Your assignment:
Reproduce the whole listing, keeping each line as it is.

# # # # # # #

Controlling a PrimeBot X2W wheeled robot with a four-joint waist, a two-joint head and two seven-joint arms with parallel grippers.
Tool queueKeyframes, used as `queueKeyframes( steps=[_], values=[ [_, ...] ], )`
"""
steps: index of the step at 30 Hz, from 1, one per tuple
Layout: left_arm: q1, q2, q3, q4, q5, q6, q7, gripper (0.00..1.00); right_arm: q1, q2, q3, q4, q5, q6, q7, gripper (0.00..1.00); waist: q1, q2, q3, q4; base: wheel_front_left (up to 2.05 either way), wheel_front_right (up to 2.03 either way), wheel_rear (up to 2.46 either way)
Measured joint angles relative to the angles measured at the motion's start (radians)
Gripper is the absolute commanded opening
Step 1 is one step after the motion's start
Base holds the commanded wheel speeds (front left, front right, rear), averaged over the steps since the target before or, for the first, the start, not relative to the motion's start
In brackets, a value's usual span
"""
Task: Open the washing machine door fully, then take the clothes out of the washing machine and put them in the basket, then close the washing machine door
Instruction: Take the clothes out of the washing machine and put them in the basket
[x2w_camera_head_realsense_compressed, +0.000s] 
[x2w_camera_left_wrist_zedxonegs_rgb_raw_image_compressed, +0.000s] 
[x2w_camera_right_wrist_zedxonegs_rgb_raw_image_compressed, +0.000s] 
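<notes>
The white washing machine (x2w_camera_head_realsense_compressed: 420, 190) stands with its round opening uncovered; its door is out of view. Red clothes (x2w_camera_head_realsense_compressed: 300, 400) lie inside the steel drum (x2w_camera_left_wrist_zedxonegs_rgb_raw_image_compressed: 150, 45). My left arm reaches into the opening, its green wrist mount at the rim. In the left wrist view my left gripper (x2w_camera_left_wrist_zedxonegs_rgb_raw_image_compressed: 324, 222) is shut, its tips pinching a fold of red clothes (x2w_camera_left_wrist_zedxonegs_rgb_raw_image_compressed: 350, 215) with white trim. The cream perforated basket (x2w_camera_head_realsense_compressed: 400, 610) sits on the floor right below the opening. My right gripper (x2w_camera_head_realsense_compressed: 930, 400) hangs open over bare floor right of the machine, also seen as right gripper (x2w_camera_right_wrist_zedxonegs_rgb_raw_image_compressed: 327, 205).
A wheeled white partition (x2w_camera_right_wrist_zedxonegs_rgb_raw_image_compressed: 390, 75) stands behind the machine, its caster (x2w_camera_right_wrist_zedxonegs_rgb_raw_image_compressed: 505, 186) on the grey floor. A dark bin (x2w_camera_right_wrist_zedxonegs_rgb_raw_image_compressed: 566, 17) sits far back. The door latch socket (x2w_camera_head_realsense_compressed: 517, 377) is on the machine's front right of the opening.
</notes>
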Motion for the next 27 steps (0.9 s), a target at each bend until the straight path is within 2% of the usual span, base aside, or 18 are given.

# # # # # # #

Exercise answer:
Controlling a PrimeBot X2W wheeled robot with a four-joint waist, a two-joint head and two seven-joint arms with parallel grippers.
Tool queueKeyframes, used as `queueKeyframes( steps=[_], values=[ [_, ...] ], )`
"""
steps: index of the step at 30 Hz, from 1, one per tuple
Layout: left_arm: q1, q2, q3, q4, q5, q6, q7, gripper (0.00..1.00); right_arm: q1, q2, q3, q4, q5, q6, q7, gripper (0.00..1.00); waist: q1, q2, q3, q4; base: wheel_front_left (up to 2.05 either way), wheel_front_right (up to 2.03 either way), wheel_rear (up to 2.46 either way)
Measured joint angles relative to the angles measured at the motion's start (radians)
Gripper is the absolute commanded opening
Step 1 is one step after the motion's start
Base holds the commanded wheel speeds (front left, front right, rear), averaged over the steps since the target before or, for the first, the start, not relative to the motion's start
In brackets, a value's usual span
"""
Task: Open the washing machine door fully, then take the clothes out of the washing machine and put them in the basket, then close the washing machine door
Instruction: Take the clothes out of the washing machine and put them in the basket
[x2w_camera_head_realsense_compressed, +0.000s] 
[x2w_camera_left_wrist_zedxonegs_rgb_raw_image_compressed, +0.000s] 
[x2w_camera_right_wrist_zedxonegs_rgb_raw_image_compressed, +0.000s] 
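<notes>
The white washing machine (x2w_camera_head_realsense_compressed: 420, 190) stands with its round opening uncovered; its door is out of view. Red clothes (x2w_camera_head_realsense_compressed: 300, 400) lie inside the steel drum (x2w_camera_left_wrist_zedxonegs_rgb_raw_image_compressed: 150, 45). My left arm reaches into the opening, its green wrist mount at the rim. In the left wrist view my left gripper (x2w_camera_left_wrist_zedxonegs_rgb_raw_image_compressed: 324, 222) is shut, its tips pinching a fold of red clothes (x2w_camera_left_wrist_zedxonegs_rgb_raw_image_compressed: 350, 215) with white trim. The cream perforated basket (x2w_camera_head_realsense_compressed: 400, 610) sits on the floor right below the opening. My right gripper (x2w_camera_head_realsense_compressed: 930, 400) hangs open over bare floor right of the machine, also seen as right gripper (x2w_camera_right_wrist_zedxonegs_rgb_raw_image_compressed: 327, 205).
A wheeled white partition (x2w_camera_right_wrist_zedxonegs_rgb_raw_image_compressed: 390, 75) stands behind the machine, its caster (x2w_camera_right_wrist_zedxonegs_rgb_raw_image_compressed: 505, 186) on the grey floor. A dark bin (x2w_camera_right_wrist_zedxonegs_rgb_raw_image_compressed: 566, 17) sits far back. The door latch socket (x2w_camera_head_realsense_compressed: 517, 377) is on the machine's front right of the opening.
</notes>
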Motion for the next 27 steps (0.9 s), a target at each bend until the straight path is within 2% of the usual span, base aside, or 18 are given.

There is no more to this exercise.